◆ Problem: Once the pictures are set aside, transcribe the remaining data exactly.

◆ Available data:
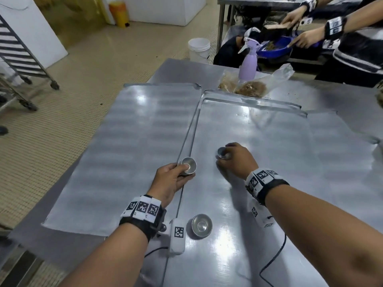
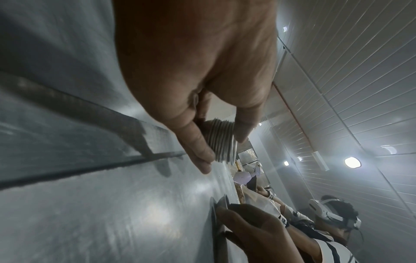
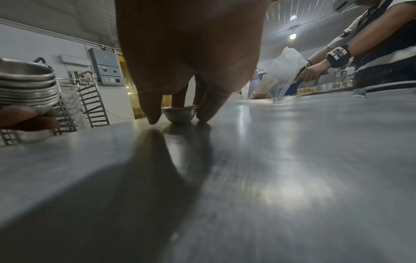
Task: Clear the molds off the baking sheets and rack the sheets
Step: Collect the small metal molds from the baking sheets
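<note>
My left hand point(image 1: 182, 170) grips a nested stack of small metal molds point(image 1: 187, 165) over the seam between two baking sheets; the stack's ribbed rims point(image 2: 221, 140) show between thumb and fingers. My right hand point(image 1: 228, 156) reaches down on the right baking sheet point(image 1: 269, 146), its fingers point(image 3: 206, 113) curled round a single mold point(image 3: 180, 113) that stands on the sheet. Another loose mold point(image 1: 201, 225) sits upright near the front of the same sheet. The left baking sheet point(image 1: 128, 141) carries nothing.
A wheeled sheet rack point(image 1: 24, 59) stands on the floor at the far left. At the table's back are a purple spray bottle point(image 1: 247, 63) and a plastic bag of crumbs point(image 1: 250, 88). Another person point(image 1: 352, 48) works over a blue bowl point(image 1: 273, 49) at the back right.
</note>
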Available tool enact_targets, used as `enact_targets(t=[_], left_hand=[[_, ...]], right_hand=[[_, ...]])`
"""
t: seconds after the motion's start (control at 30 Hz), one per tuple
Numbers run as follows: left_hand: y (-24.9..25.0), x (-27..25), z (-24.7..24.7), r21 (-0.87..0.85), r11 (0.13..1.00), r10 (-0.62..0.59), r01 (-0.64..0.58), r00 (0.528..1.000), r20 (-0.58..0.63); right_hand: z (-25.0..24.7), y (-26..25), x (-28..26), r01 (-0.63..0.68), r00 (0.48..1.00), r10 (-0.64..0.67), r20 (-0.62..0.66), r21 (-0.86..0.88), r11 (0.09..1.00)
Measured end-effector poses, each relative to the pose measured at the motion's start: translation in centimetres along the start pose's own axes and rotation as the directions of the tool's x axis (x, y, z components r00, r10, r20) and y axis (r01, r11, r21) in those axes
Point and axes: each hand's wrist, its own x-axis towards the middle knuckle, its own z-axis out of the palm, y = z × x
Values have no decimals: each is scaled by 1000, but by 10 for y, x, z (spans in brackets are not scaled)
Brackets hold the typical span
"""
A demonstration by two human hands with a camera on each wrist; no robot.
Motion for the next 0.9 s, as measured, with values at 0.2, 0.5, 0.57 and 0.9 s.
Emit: enact_targets(t=[0.2, 0.5, 0.57, 0.9], left_hand=[[-3, -9, -10, -12, 1000, 3, -3, 1000, -3], [-10, -24, -21, -31, 1000, 5, -4, 1000, 10], [-12, -31, -22, -39, 999, 16, -16, 1000, 7], [3, -89, -3, -159, 980, 118, -120, 993, -22]], right_hand=[[-2, 2, -23, -114, 994, 114, 0, 46, 992], [-7, -36, -61, -8, 998, 14, -57, 105, 994], [-9, -58, -71, 80, 995, -67, -77, 190, 978], [-12, -113, -108, 314, 949, -316, -20, 189, 930]])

◆ Result below:
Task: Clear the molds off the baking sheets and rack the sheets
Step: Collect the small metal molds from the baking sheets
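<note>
My left hand point(image 1: 182, 170) grips a nested stack of small metal molds point(image 1: 187, 165) over the seam between two baking sheets; the stack's ribbed rims point(image 2: 221, 140) show between thumb and fingers. My right hand point(image 1: 228, 156) reaches down on the right baking sheet point(image 1: 269, 146), its fingers point(image 3: 206, 113) curled round a single mold point(image 3: 180, 113) that stands on the sheet. Another loose mold point(image 1: 201, 225) sits upright near the front of the same sheet. The left baking sheet point(image 1: 128, 141) carries nothing.
A wheeled sheet rack point(image 1: 24, 59) stands on the floor at the far left. At the table's back are a purple spray bottle point(image 1: 247, 63) and a plastic bag of crumbs point(image 1: 250, 88). Another person point(image 1: 352, 48) works over a blue bowl point(image 1: 273, 49) at the back right.
</note>
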Available tool enact_targets, used as `enact_targets(t=[_], left_hand=[[_, ...]], right_hand=[[_, ...]])`
"""
t: seconds after the motion's start (control at 30 Hz), one per tuple
Numbers run as follows: left_hand: y (-24.9..25.0), x (-27..25), z (-24.7..24.7), r21 (-0.87..0.85), r11 (0.13..1.00), r10 (-0.62..0.59), r01 (-0.64..0.58), r00 (0.528..1.000), r20 (-0.58..0.63); right_hand: z (-25.0..24.7), y (-26..25), x (-28..26), r01 (-0.63..0.68), r00 (0.48..1.00), r10 (-0.64..0.67), r20 (-0.62..0.66), r21 (-0.86..0.88), r11 (0.09..1.00)
Measured end-effector poses, each relative to the pose measured at the motion's start: translation in centimetres along the start pose's own axes and rotation as the directions of the tool's x axis (x, y, z components r00, r10, r20) and y axis (r01, r11, r21) in those axes
Point and axes: each hand's wrist, its own x-axis towards the middle knuckle, its own z-axis out of the palm, y = z × x
Values have no decimals: each is scaled by 1000, but by 10 for y, x, z (spans in brackets are not scaled)
Brackets hold the typical span
"""
A demonstration by two human hands with a camera on each wrist; no robot.
Motion for the next 0.9 s, as measured, with values at 0.2, 0.5, 0.57 and 0.9 s.
Emit: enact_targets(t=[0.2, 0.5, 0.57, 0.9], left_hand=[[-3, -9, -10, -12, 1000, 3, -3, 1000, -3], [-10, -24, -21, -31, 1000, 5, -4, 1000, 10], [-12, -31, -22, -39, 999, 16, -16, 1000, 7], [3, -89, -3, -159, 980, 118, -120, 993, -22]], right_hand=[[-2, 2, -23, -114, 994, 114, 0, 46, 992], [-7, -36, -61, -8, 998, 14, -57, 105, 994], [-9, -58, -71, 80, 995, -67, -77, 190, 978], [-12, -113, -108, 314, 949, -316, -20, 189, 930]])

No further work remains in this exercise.